Shriners Hospitals for Children, University of Texas Medical Branch, Galveston, Texas, United States of America.
PLoS One. 2011;6(7):e21245. doi: 10.1371/journal.pone.0021245. Epub 2011 Jul 18.
Main contributors to adverse outcomes in severely burned pediatric patients are profound and complex metabolic changes in response to the initial injury. It is currently unknown how long these conditions persist beyond the acute phase post-injury. The aim of the present study was to examine the persistence of abnormalities of various clinical parameters commonly utilized to assess the degree hypermetabolic and inflammatory alterations in severely burned children for up to three years post-burn to identify patient specific therapeutic needs and interventions.

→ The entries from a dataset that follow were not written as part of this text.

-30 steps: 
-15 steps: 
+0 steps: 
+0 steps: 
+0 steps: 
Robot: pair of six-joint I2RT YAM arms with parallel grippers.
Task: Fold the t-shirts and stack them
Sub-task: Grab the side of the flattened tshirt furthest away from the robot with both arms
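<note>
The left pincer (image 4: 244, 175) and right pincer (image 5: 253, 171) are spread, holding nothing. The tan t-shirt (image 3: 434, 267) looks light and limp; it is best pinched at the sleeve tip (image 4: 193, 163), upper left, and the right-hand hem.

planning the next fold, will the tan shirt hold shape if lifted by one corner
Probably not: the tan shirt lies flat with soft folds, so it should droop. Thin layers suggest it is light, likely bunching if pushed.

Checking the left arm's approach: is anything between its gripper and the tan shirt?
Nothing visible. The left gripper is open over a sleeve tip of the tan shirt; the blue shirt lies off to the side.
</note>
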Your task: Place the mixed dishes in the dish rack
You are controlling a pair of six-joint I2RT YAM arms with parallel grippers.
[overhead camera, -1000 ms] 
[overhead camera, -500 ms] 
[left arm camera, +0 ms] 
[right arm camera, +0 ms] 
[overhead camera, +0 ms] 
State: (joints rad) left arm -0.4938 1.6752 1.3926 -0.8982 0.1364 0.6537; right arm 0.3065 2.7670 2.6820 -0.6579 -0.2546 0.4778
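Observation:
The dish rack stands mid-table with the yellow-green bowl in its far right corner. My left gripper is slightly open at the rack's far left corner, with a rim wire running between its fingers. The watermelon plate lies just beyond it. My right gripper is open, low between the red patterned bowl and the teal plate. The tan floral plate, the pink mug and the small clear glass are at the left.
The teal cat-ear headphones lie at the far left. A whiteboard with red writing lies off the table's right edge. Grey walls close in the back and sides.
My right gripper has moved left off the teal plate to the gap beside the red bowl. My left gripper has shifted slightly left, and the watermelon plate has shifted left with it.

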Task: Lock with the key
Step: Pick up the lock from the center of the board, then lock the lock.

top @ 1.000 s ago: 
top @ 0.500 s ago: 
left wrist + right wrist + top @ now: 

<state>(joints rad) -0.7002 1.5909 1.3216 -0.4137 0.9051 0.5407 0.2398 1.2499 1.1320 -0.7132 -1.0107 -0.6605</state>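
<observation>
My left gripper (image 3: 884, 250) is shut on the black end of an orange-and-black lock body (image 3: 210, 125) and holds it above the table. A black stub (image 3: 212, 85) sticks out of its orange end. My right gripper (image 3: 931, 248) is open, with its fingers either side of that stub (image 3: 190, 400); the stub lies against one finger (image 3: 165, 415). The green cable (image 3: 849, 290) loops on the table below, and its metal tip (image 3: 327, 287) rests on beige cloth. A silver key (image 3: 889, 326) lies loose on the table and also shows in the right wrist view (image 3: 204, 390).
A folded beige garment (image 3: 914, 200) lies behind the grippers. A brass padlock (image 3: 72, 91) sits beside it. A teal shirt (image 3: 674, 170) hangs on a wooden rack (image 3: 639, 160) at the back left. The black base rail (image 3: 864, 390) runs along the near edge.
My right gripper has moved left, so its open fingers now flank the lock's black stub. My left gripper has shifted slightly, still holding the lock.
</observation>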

Nine-hundred seventy-seven severely burned pediatric patients with burns over 30% of the total body surface admitted to our institution between 1998 and 2008 were enrolled in this study and compared to a cohort non-burned, non-injured children. Demographics and clinical outcomes, hypermetabolism, body composition, organ function, inflammatory and acute phase responses were determined at admission and subsequent regular intervals for up to 36 months post-burn. Statistical analysis was performed using One-way ANOVA, Student's t-test with Bonferroni correction where appropriate with significance accepted at p<0.05. Resting energy expenditure, body composition, metabolic markers, cardiac and organ function clearly demonstrated that burn caused profound alterations for up to three years post-burn demonstrating marked and prolonged hypermetabolism, p<0.05. Along with increased hypermetabolism, significant elevation of cortisol, catecholamines, cytokines, and acute phase proteins indicate that burn patients are in a hyperinflammatory state for up to three years post-burn p<0.05.
Severe burn injury leads to a much more profound and prolonged hypermetabolic and hyperinflammatory response than previously shown. Given the tremendous adverse events associated with the hypermetabolic and hyperinflamamtory responses, we now identified treatment needs for severely burned patients for a much more prolonged time.
严重烧伤患儿不良预后的主要原因是对初始损伤的深刻而复杂的代谢变化。目前尚不清楚这些情况在受伤后的急性期过后会持续多久。本研究的目的是检查各种临床参数的异常情况,这些参数通常用于评估严重烧伤儿童高代谢和炎症改变的程度,以确定特定患者的治疗需求和干预措施。
1998 年至 2008 年间,我院收治了 977 名烧伤面积超过 30%的严重烧伤儿科患者,将其纳入本研究,并与一组未烧伤、未受伤的儿童进行了比较。入院时和随后的定期间隔(最长可达 36 个月)测定了人口统计学和临床结果、高代谢、身体成分、器官功能、炎症和急性期反应。使用 One-way ANOVA、Student's t-test 进行统计分析,必要时使用 Bonferroni 校正,接受 p<0.05 的显著性水平。静息能量消耗、身体成分、代谢标志物、心脏和器官功能均表明,烧伤导致了长达 3 年的深刻改变,表现为明显和持久的高代谢,p<0.05。随着高代谢的增加,皮质醇、儿茶酚胺、细胞因子和急性期蛋白的显著升高表明,烧伤患者在受伤后长达 3 年的时间内处于高炎症状态,p<0.05。
严重烧伤会导致比以前显示的更深刻和更持久的高代谢和高炎症反应。鉴于高代谢和高炎症反应相关的巨大不良事件,我们现在确定了严重烧伤患者更长时间的治疗需求。